What Is Seasonal Affective Disorder & What Can You Do About It?

What is seasonal affective disorder

Got the winter blues? You may have SAD.

Do you notice changes to your mood during the winter? If so, you could be prone to seasonal affective disorder, or SAD, a kind of depression that ebbs and flows with the year. The condition is also sometimes called “winter depression” because it usually, though not always, occurs during the cold and dark of winter.

According to Mental Health America, about 5% of people in the U.S. have seasonal depression. Women are far more likely to experience it than men — four out of five people who have SAD are women. Geography also plays a role in your risk of SAD. Fewer people have the condition in the south, closer to the equator.

Although the symptoms of SAD last only a season, it’s important to take it seriously.
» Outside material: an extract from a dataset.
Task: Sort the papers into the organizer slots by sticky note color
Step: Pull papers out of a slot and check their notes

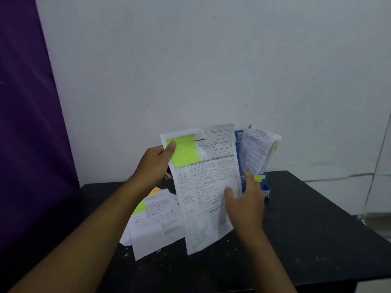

“The most common misconception is that it is ‘just’ winter blues and not that big of a deal,” Dr. Jeff Temple, a licensed psychologist and professor at the University of Texas Medical Branch, told Fortune. “On the contrary, it impacts millions of Americans with symptoms consistent with major depression.”

Know the Symptoms

Ranging from mild to severe, SAD symptoms look a lot like standard clinical depression, only with a seasonal regularity. Some common symptoms include:

  • Low mood and energy for long periods of time
  • Fatigue and lethargy
  • Changes in sleep
  • Weight changes
  • Anger and irritability
  • Difficulty concentrating
  • Loss of interest in things you typically enjoy
  • Having a hard time getting out of bed in the morning
  • Feelings of despair, hopelessness, or worthlessness
  • Food cravings or changes in eating habits

For most people, these cyclical symptoms are manageable with certain coping tools. For others, the symptoms can get so severe that they interfere with everyday life and activities.

So, what exactly causes SAD?

Researchers don’t fully understand what causes SAD, although light appears to play a role. The reduced amount of daylight in winter may affect serotonin levels in some people. Serotonin is the chemical in the brain that regulates your mood. Lower levels of it have been associated with depression.

Melatonin, a hormone that regulates sleep, may also contribute to SAD. Winter’s long hours of darkness may trigger the production of higher-than-normal amounts of melatonin in some people, much as it does for animals that hibernate. Extra melatonin could help explain the low energy and sleep changes common in SAD.

How to treat it

If you’re diagnosed with seasonal affective disorder, there are several treatment options available, including:

  • Lifestyle changes. Try to get outside and expose yourself to as much natural light as possible throughout the day. Be sure to exercise, eat a healthy diet, and manage stress levels.
  • Light therapy. This treatment, also called phototherapy, involves spending about 30 minutes in the morning in front of a lightbox, a special lamp that simulates natural daylight.
  • Talk therapy. Counseling can help you manage stress levels during periods of SAD and is often suggested in combination with a lightbox.
  • Antidepressants. If other options aren’t working, your doctor might prescribe antidepressants to help relieve the symptoms of depression.

If you feel you might be suffering from seasonal affective disorder, don’t hesitate to call your doctor to discuss the best treatment option for you.